• WHAT IS EXPECTED: Only the number is requested. Tally the lines of the data that hold the string "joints".

══ DATA SHOWN ══

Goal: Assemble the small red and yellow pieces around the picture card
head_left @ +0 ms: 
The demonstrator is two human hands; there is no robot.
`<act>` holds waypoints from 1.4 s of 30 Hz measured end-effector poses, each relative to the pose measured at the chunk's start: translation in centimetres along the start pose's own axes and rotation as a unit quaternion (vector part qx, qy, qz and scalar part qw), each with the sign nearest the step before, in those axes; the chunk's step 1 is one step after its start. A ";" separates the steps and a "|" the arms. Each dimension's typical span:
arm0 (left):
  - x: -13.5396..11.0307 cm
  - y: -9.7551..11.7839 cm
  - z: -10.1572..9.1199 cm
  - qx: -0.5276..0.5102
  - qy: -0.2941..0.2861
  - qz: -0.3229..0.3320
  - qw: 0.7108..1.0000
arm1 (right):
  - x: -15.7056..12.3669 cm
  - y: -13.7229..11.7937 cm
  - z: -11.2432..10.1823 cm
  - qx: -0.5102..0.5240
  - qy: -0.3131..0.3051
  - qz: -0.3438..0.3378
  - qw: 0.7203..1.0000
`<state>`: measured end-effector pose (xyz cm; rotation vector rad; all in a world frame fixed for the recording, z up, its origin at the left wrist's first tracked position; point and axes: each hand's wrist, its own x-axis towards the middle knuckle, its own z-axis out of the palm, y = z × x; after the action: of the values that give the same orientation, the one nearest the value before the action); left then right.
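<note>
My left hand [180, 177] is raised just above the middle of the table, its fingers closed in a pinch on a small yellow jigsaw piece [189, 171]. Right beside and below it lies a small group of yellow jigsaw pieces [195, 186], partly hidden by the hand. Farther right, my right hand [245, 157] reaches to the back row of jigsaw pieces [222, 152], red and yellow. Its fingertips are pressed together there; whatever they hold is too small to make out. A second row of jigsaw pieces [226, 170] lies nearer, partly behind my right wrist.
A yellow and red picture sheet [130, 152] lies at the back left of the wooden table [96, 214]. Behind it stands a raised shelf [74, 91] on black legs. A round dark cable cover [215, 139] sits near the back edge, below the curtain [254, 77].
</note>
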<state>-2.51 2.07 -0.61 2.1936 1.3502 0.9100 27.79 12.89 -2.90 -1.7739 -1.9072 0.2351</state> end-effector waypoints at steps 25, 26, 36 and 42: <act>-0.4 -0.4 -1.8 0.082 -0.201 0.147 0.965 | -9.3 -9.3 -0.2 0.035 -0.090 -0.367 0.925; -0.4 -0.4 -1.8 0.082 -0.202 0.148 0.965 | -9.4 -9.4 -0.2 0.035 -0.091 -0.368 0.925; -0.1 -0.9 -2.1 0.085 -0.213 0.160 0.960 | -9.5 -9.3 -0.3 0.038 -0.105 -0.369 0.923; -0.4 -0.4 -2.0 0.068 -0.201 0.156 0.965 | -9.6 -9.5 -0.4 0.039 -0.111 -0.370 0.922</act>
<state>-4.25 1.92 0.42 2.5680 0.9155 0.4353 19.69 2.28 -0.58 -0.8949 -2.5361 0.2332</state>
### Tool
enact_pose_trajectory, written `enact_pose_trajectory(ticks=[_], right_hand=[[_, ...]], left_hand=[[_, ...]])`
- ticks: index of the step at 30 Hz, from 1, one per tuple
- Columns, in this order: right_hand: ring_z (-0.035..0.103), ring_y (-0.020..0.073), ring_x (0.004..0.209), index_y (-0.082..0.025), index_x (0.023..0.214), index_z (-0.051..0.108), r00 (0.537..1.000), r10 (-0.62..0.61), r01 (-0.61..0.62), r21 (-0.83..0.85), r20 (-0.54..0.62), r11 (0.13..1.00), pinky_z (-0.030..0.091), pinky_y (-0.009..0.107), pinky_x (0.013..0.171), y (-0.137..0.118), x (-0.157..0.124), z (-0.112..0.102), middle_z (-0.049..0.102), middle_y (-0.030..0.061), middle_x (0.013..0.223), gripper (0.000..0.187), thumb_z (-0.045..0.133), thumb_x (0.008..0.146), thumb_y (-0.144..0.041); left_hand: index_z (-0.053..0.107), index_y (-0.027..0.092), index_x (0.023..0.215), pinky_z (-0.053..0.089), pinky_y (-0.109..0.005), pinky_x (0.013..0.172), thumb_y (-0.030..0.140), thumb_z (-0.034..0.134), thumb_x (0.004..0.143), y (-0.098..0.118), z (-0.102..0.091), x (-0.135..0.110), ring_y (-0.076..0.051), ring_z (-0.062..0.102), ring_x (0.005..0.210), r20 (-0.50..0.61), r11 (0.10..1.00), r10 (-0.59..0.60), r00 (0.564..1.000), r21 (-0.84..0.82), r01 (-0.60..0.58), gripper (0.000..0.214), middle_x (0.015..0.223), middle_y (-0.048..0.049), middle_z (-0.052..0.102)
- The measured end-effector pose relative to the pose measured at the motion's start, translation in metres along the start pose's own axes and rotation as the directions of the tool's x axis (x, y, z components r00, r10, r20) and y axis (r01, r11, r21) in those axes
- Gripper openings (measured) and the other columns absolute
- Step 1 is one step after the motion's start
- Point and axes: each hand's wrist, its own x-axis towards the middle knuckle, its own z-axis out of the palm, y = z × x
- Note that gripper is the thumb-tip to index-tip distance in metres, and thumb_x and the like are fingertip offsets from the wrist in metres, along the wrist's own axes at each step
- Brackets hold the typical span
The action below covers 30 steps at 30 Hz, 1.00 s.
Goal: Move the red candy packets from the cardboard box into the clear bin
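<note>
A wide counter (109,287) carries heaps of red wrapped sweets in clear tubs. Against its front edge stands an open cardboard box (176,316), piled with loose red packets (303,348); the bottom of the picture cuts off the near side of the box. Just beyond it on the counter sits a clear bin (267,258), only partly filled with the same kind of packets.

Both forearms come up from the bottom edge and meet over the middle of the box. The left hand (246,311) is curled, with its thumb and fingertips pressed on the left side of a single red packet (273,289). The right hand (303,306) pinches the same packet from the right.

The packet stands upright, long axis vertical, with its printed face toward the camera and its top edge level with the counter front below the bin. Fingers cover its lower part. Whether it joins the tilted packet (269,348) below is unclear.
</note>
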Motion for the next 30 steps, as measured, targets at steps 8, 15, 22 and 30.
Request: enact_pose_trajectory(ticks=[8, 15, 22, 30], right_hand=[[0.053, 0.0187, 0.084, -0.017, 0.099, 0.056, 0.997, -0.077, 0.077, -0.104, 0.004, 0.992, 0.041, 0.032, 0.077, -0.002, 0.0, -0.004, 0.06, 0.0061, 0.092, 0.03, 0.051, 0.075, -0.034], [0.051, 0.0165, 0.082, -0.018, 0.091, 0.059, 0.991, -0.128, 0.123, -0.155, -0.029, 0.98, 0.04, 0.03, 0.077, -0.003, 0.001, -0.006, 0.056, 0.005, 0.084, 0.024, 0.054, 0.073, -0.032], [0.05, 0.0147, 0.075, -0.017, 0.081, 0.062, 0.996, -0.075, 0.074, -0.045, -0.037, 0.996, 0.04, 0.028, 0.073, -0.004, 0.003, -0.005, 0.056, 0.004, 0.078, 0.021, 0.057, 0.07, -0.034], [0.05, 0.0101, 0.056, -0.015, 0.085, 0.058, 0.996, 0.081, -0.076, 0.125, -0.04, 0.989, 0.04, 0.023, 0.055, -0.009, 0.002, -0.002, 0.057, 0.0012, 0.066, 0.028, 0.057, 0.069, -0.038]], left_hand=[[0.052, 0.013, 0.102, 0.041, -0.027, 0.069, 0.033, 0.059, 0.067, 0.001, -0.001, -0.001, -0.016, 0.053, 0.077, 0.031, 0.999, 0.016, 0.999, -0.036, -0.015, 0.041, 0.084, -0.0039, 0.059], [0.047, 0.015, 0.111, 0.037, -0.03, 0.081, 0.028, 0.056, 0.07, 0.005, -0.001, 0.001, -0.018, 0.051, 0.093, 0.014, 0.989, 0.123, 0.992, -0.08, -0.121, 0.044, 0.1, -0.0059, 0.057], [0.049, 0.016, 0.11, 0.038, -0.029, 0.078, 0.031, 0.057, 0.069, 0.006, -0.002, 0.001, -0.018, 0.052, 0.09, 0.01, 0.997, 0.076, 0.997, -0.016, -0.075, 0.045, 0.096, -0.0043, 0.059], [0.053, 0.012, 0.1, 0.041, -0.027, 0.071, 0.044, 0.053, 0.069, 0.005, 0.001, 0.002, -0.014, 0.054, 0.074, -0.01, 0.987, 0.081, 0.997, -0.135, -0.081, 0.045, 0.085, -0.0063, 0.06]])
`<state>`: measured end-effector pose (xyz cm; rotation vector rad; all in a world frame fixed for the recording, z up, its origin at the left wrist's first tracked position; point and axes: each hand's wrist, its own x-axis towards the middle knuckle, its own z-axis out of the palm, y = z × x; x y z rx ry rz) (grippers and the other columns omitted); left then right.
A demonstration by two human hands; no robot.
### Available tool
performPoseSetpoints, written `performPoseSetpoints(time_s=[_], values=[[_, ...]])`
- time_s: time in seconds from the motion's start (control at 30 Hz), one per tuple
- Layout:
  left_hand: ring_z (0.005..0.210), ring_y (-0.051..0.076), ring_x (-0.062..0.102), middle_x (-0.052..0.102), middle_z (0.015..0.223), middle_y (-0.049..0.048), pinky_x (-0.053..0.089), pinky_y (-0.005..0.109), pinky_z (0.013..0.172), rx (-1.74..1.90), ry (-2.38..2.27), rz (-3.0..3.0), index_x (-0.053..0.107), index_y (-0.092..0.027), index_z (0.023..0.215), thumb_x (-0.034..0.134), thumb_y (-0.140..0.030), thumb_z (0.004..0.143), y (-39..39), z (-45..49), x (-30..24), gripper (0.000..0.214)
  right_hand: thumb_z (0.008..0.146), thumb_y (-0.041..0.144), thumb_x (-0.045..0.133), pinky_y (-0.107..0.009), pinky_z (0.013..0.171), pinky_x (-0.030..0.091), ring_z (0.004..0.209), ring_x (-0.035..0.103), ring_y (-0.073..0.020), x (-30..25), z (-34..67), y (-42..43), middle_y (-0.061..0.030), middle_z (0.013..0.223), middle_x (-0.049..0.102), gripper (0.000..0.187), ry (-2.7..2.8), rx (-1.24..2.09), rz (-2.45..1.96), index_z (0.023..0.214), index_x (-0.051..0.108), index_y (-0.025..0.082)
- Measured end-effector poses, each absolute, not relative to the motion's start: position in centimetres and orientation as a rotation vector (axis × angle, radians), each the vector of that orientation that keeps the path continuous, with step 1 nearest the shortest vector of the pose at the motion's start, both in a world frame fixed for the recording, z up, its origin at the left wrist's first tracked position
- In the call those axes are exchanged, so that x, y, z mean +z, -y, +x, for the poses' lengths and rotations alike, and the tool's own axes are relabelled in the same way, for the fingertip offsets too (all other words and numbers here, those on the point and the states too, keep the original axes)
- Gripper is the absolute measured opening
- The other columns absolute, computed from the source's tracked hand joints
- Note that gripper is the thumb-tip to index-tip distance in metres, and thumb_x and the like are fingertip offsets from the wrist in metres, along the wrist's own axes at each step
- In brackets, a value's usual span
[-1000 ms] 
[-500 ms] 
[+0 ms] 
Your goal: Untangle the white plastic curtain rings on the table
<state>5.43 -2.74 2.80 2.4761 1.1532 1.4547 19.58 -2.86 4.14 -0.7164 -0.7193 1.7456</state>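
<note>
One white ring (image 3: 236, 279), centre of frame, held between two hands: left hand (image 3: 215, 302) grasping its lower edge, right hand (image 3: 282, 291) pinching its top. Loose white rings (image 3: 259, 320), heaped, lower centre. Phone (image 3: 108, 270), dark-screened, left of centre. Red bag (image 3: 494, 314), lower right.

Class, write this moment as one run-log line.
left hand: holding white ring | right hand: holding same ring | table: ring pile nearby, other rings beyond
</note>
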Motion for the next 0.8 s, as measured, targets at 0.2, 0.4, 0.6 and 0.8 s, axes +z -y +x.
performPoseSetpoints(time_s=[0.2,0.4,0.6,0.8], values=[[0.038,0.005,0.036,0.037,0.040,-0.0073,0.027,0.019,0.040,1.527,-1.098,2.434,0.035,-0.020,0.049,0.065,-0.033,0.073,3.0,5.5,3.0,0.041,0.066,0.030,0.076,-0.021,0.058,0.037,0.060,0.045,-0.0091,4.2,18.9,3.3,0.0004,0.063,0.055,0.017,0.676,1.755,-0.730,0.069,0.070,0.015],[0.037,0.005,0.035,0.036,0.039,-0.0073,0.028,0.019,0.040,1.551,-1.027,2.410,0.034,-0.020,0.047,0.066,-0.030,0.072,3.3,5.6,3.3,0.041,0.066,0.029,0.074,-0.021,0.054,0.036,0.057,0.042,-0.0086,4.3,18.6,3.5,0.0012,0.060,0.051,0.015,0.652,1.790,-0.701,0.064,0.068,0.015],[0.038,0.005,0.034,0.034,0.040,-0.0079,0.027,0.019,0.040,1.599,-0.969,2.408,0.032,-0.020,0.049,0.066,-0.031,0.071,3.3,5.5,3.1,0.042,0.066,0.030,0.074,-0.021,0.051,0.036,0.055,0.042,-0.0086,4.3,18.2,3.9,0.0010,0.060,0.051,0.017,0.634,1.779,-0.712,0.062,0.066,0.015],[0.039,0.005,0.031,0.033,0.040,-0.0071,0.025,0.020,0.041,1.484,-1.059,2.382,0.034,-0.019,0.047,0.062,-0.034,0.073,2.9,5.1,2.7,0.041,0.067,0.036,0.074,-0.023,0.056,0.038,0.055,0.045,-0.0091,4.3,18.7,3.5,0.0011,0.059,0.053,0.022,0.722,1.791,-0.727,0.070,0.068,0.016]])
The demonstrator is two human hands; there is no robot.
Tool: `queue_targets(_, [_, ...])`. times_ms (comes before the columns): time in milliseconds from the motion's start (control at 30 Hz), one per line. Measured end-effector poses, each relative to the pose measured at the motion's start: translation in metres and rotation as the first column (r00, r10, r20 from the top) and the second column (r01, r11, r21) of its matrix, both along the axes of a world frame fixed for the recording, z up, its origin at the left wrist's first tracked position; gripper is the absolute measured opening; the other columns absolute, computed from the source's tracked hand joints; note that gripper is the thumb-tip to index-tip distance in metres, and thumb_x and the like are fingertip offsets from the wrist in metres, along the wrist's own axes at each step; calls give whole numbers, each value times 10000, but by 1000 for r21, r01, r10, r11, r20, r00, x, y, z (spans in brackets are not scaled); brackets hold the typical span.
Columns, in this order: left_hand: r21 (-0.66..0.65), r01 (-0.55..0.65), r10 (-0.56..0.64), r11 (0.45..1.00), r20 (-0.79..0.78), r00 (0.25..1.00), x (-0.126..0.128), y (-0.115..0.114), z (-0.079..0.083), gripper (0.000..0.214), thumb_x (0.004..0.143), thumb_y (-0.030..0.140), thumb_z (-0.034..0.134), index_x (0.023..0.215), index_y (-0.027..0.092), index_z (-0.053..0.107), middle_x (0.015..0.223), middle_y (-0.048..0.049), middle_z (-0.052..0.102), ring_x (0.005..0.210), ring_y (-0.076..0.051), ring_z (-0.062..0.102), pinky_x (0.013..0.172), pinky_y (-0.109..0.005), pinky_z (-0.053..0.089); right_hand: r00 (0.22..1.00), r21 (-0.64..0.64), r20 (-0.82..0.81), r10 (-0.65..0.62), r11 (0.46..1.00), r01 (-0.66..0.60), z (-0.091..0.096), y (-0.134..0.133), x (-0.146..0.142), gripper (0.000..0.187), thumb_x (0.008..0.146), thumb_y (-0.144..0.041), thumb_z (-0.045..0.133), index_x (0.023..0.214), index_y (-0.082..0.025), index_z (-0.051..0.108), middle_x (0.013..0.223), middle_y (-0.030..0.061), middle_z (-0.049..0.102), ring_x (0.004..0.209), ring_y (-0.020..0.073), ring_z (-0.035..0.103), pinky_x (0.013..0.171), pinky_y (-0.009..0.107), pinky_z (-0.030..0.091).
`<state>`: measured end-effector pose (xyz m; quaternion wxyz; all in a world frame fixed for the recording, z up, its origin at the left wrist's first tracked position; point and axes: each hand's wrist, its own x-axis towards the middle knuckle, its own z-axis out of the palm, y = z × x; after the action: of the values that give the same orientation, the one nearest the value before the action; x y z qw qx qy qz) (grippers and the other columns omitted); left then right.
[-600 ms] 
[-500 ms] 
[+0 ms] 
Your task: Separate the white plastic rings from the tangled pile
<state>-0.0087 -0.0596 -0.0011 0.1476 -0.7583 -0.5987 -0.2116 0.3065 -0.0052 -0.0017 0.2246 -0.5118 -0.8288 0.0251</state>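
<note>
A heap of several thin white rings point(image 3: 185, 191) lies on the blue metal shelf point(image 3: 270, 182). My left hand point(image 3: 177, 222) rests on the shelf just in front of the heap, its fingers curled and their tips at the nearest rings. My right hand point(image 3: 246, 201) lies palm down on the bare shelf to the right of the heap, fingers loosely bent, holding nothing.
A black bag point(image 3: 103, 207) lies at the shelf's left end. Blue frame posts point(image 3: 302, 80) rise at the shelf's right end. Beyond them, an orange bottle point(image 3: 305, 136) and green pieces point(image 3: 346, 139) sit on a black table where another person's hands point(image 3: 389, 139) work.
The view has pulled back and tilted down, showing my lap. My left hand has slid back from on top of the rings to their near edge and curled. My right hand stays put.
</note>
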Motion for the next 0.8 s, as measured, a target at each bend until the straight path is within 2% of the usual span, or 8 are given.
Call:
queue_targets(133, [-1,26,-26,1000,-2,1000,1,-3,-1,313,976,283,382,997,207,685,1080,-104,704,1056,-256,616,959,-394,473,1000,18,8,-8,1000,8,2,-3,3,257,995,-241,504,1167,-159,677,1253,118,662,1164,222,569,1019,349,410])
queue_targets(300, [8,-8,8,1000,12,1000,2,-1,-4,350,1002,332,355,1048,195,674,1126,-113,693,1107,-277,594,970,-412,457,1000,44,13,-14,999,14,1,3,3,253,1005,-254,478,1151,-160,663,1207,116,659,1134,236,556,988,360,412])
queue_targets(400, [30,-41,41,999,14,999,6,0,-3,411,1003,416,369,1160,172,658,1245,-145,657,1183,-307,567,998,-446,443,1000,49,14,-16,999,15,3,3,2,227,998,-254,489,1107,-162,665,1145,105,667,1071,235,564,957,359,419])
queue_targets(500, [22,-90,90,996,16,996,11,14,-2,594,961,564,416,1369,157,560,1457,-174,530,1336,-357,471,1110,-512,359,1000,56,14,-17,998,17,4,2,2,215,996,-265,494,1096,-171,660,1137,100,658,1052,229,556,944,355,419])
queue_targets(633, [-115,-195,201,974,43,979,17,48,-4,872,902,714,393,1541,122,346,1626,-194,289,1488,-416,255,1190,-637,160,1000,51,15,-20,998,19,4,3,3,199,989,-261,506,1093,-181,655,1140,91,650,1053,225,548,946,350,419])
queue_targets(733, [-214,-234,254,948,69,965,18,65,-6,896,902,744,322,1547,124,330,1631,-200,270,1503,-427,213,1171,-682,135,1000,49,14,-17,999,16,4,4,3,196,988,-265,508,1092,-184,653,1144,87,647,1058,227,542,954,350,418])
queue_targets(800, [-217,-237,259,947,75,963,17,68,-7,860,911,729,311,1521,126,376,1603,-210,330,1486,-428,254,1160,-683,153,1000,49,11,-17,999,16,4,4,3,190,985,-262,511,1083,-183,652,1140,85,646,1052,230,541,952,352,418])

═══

• ANSWER BOX: 2